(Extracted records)
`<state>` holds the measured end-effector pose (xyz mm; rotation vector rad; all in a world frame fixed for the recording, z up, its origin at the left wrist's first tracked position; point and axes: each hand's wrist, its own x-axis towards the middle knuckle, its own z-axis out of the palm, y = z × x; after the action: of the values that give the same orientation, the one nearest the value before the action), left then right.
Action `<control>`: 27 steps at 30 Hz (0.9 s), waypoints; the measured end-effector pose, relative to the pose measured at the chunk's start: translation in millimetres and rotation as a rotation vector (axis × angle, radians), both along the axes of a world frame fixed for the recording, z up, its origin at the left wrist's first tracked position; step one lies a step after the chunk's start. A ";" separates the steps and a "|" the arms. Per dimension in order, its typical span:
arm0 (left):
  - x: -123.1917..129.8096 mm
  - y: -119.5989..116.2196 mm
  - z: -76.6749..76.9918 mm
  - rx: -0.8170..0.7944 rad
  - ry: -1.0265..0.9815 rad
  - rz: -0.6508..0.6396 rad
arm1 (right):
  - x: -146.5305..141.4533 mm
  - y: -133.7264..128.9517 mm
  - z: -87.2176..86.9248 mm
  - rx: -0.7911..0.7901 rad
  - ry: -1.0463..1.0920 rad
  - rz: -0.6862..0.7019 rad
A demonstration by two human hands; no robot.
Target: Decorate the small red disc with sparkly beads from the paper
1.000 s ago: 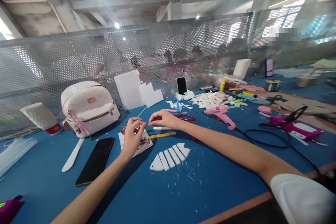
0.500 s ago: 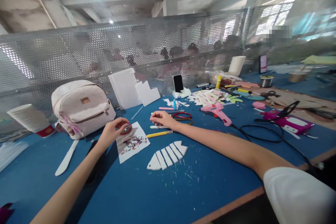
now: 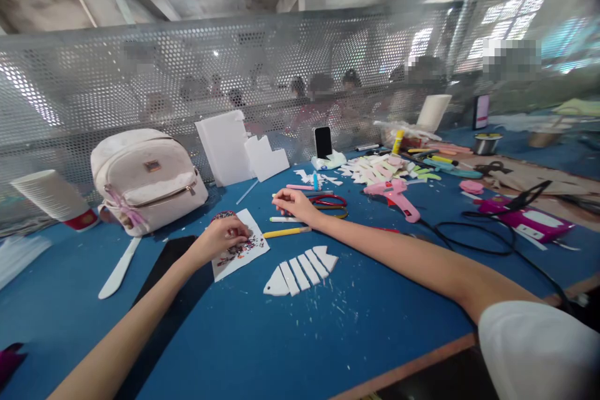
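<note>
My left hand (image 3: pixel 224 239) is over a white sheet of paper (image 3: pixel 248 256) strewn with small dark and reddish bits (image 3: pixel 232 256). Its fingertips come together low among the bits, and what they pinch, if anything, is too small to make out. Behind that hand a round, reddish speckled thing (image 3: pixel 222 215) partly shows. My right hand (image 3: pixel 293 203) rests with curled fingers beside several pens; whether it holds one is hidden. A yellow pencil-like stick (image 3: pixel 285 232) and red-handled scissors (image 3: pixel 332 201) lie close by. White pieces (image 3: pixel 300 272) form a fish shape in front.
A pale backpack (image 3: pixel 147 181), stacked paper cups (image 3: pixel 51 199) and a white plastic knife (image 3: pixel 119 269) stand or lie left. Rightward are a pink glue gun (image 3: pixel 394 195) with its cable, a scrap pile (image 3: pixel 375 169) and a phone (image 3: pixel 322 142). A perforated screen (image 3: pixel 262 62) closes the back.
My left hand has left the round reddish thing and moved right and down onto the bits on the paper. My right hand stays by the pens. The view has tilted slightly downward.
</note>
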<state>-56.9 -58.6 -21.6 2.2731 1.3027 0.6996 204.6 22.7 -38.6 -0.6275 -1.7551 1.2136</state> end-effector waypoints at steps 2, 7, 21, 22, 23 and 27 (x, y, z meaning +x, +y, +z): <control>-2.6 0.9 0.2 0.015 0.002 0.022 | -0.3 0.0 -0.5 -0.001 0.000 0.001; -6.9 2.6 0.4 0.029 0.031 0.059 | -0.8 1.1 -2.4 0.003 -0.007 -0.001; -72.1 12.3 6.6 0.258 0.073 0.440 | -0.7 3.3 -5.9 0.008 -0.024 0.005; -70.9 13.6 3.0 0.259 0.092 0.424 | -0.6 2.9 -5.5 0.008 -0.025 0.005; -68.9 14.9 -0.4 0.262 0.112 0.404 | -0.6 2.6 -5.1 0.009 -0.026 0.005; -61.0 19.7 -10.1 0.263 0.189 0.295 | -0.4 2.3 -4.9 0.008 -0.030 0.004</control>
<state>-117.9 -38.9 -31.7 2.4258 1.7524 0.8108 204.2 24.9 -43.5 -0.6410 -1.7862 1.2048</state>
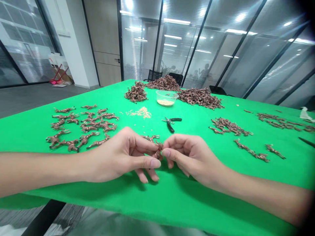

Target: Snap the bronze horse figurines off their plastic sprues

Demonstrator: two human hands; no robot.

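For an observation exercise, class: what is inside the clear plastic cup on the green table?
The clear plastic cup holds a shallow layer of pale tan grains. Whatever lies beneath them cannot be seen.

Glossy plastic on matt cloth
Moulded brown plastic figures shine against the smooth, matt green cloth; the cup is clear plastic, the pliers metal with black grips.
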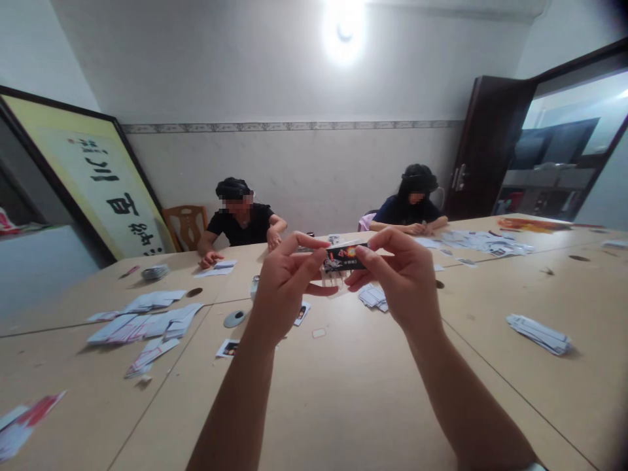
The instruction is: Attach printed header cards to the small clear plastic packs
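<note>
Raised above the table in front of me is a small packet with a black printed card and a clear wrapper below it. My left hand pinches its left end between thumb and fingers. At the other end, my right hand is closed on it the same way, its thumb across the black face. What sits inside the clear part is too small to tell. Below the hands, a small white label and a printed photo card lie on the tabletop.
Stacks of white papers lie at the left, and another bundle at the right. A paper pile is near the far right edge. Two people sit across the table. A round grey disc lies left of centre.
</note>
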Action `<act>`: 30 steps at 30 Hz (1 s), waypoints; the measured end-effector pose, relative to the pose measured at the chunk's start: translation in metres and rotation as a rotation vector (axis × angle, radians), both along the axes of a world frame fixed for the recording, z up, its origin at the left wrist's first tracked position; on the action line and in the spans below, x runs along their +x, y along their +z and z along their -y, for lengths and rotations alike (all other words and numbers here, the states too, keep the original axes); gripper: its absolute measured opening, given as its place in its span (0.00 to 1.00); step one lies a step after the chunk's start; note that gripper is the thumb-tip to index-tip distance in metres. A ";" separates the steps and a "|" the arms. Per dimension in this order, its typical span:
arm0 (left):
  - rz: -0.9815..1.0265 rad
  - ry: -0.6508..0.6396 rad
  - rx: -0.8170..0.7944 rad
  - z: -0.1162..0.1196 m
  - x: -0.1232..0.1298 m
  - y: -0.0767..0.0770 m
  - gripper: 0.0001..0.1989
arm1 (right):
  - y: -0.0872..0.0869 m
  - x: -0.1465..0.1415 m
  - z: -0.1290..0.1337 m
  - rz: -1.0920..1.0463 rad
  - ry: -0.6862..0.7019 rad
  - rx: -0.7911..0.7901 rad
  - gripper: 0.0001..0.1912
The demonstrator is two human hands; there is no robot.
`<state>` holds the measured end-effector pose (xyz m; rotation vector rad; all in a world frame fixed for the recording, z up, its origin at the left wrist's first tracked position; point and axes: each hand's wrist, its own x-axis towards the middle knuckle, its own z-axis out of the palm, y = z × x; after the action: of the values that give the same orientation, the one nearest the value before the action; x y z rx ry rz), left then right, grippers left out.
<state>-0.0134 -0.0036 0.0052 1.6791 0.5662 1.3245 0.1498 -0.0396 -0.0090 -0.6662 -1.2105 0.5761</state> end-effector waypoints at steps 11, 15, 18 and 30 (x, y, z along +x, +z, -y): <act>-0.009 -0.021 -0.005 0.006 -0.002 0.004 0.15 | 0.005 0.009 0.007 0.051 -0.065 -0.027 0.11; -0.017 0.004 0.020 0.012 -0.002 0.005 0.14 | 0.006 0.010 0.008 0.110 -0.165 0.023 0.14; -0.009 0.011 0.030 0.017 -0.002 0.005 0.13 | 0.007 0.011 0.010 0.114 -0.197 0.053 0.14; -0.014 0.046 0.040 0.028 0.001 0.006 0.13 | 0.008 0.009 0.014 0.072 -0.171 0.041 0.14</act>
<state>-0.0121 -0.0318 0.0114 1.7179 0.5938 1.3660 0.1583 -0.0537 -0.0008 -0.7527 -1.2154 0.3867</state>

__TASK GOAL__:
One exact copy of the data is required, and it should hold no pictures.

__SOLVED PROBLEM__:
`<state>` holds the measured end-effector pose (xyz mm; rotation vector rad; all in a world frame fixed for the recording, z up, its origin at the left wrist's first tracked position; point and axes: each hand's wrist, its own x-axis towards the middle knuckle, its own z-axis out of the palm, y = z × x; after the action: of the values that give the same orientation, the one nearest the value before the action), left then right.
Action `<control>`: 27 steps at 30 Hz (0.9 s), waypoints; the measured end-effector pose, relative to the pose measured at the chunk's start: translation in millimetres and rotation as a rotation vector (axis × angle, radians), both along the axes of a world frame fixed for the recording, z up, its origin at the left wrist's first tracked position; step one lies a step after the chunk's start. A ";" separates the steps and a "|" the arms. Per dimension in order, its typical span:
arm0 (left):
  - x: -123.1917..129.8096 mm
  - y: -119.5989..116.2196 mm
  - z: -76.6749..76.9918 mm
  - rx: -0.8170..0.7944 rad
  - ry: -1.0265..0.9815 rad
  - rz: -0.6508..0.6396 rad
arm1 (right):
  - x: -146.5305..141.4533 mm
  - y: -133.7264..128.9517 mm
  - z: -87.2176..86.9248 mm
  - rx: -0.7911..0.7901 rad
  - ry: -1.0463..1.0920 rad
  - rz: -0.6862..0.7019 rad
A demonstration by two human hands; no robot.
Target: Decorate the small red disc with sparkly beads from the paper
1.000 s ago: 
0.500 s ago: 
now: 
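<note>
My left hand (image 3: pixel 224 239) is over a white sheet of paper (image 3: pixel 248 256) strewn with small dark and reddish bits (image 3: pixel 232 256). Its fingertips come together low among the bits, and what they pinch, if anything, is too small to make out. Behind that hand a round, reddish speckled thing (image 3: pixel 222 215) partly shows. My right hand (image 3: pixel 293 203) rests with curled fingers beside several pens; whether it holds one is hidden. A yellow pencil-like stick (image 3: pixel 285 232) and red-handled scissors (image 3: pixel 332 201) lie close by. White pieces (image 3: pixel 300 272) form a fish shape in front.
A pale backpack (image 3: pixel 147 181), stacked paper cups (image 3: pixel 51 199) and a white plastic knife (image 3: pixel 119 269) stand or lie left. Rightward are a pink glue gun (image 3: pixel 394 195) with its cable, a scrap pile (image 3: pixel 375 169) and a phone (image 3: pixel 322 142). A perforated screen (image 3: pixel 262 62) closes the back.
My left hand has left the round reddish thing and moved right and down onto the bits on the paper. My right hand stays by the pens. The view has tilted slightly downward.
</note>
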<state>-56.9 -58.6 -21.6 2.2731 1.3027 0.6996 204.6 22.7 -38.6 -0.6275 -1.7551 1.2136</state> end-effector waypoints at steps 2, 7, 21, 22, 23 and 27 (x, y, z meaning +x, +y, +z): <control>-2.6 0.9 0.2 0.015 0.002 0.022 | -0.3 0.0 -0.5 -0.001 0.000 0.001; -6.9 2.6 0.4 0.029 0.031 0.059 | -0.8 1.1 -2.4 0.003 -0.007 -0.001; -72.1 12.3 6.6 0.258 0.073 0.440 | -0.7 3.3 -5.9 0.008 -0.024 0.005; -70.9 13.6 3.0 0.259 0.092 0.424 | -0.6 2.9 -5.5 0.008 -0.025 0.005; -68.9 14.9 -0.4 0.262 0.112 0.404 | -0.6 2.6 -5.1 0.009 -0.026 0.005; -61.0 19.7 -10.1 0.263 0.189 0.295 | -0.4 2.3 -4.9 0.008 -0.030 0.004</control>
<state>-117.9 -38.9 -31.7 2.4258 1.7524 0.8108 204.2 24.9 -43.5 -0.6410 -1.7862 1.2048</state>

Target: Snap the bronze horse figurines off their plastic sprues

Demonstrator: two human hands; no robot.

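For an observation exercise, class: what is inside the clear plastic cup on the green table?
The clear plastic cup holds a shallow layer of pale tan grains. Whatever lies beneath them cannot be seen.

Glossy plastic on matt cloth
Moulded brown plastic figures shine against the smooth, matt green cloth; the cup is clear plastic, the pliers metal with black grips.
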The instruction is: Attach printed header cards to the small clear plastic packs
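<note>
Raised above the table in front of me is a small packet with a black printed card and a clear wrapper below it. My left hand pinches its left end between thumb and fingers. At the other end, my right hand is closed on it the same way, its thumb across the black face. What sits inside the clear part is too small to tell. Below the hands, a small white label and a printed photo card lie on the tabletop.
Stacks of white papers lie at the left, and another bundle at the right. A paper pile is near the far right edge. Two people sit across the table. A round grey disc lies left of centre.
</note>
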Action `<act>`: 30 steps at 30 Hz (1 s), waypoints; the measured end-effector pose, relative to the pose measured at the chunk's start: translation in metres and rotation as a rotation vector (axis × angle, radians), both along the axes of a world frame fixed for the recording, z up, its origin at the left wrist's first tracked position; on the action line and in the spans below, x runs along their +x, y along their +z and z along their -y, for lengths and rotations alike (all other words and numbers here, the states too, keep the original axes); gripper: its absolute measured opening, given as its place in its span (0.00 to 1.00); step one lies a step after the chunk's start; note that gripper is the thumb-tip to index-tip distance in metres. A ";" separates the steps and a "|" the arms. Per dimension in this order, its typical span:
arm0 (left):
  - rz: -0.9815..1.0265 rad
  - ry: -0.6508..0.6396 rad
  - rx: -0.8170..0.7944 rad
  - z: -0.1162..0.1196 m
  - x: -0.1232..0.1298 m
  - y: -0.0767..0.0770 m
  - gripper: 0.0001..0.1989
arm1 (right):
  - y: -0.0872..0.0869 m
  - x: -0.1465..0.1415 m
  - z: -0.1290..0.1337 m
  - rz: -1.0920..1.0463 rad
  - ry: -0.6862..0.7019 rad
  - rx: -0.7911..0.7901 rad
  - gripper: 0.0001..0.1912
The demonstrator is two human hands; there is no robot.
`<state>` holds the measured end-effector pose (xyz m; rotation vector rad; all in a world frame fixed for the recording, z up, its origin at the left wrist's first tracked position; point and axes: each hand's wrist, its own x-axis towards the middle knuckle, its own z-axis out of the palm, y = z × x; after the action: of the values that give the same orientation, the one nearest the value before the action; x y z rx ry rz), left then right, grippers left out.
<state>-0.0134 -0.0036 0.0052 1.6791 0.5662 1.3245 0.1498 -0.0396 -0.0090 -0.6662 -1.2105 0.5761</state> end-effector waypoints at steps 11, 15, 18 and 30 (x, y, z along +x, +z, -y): <act>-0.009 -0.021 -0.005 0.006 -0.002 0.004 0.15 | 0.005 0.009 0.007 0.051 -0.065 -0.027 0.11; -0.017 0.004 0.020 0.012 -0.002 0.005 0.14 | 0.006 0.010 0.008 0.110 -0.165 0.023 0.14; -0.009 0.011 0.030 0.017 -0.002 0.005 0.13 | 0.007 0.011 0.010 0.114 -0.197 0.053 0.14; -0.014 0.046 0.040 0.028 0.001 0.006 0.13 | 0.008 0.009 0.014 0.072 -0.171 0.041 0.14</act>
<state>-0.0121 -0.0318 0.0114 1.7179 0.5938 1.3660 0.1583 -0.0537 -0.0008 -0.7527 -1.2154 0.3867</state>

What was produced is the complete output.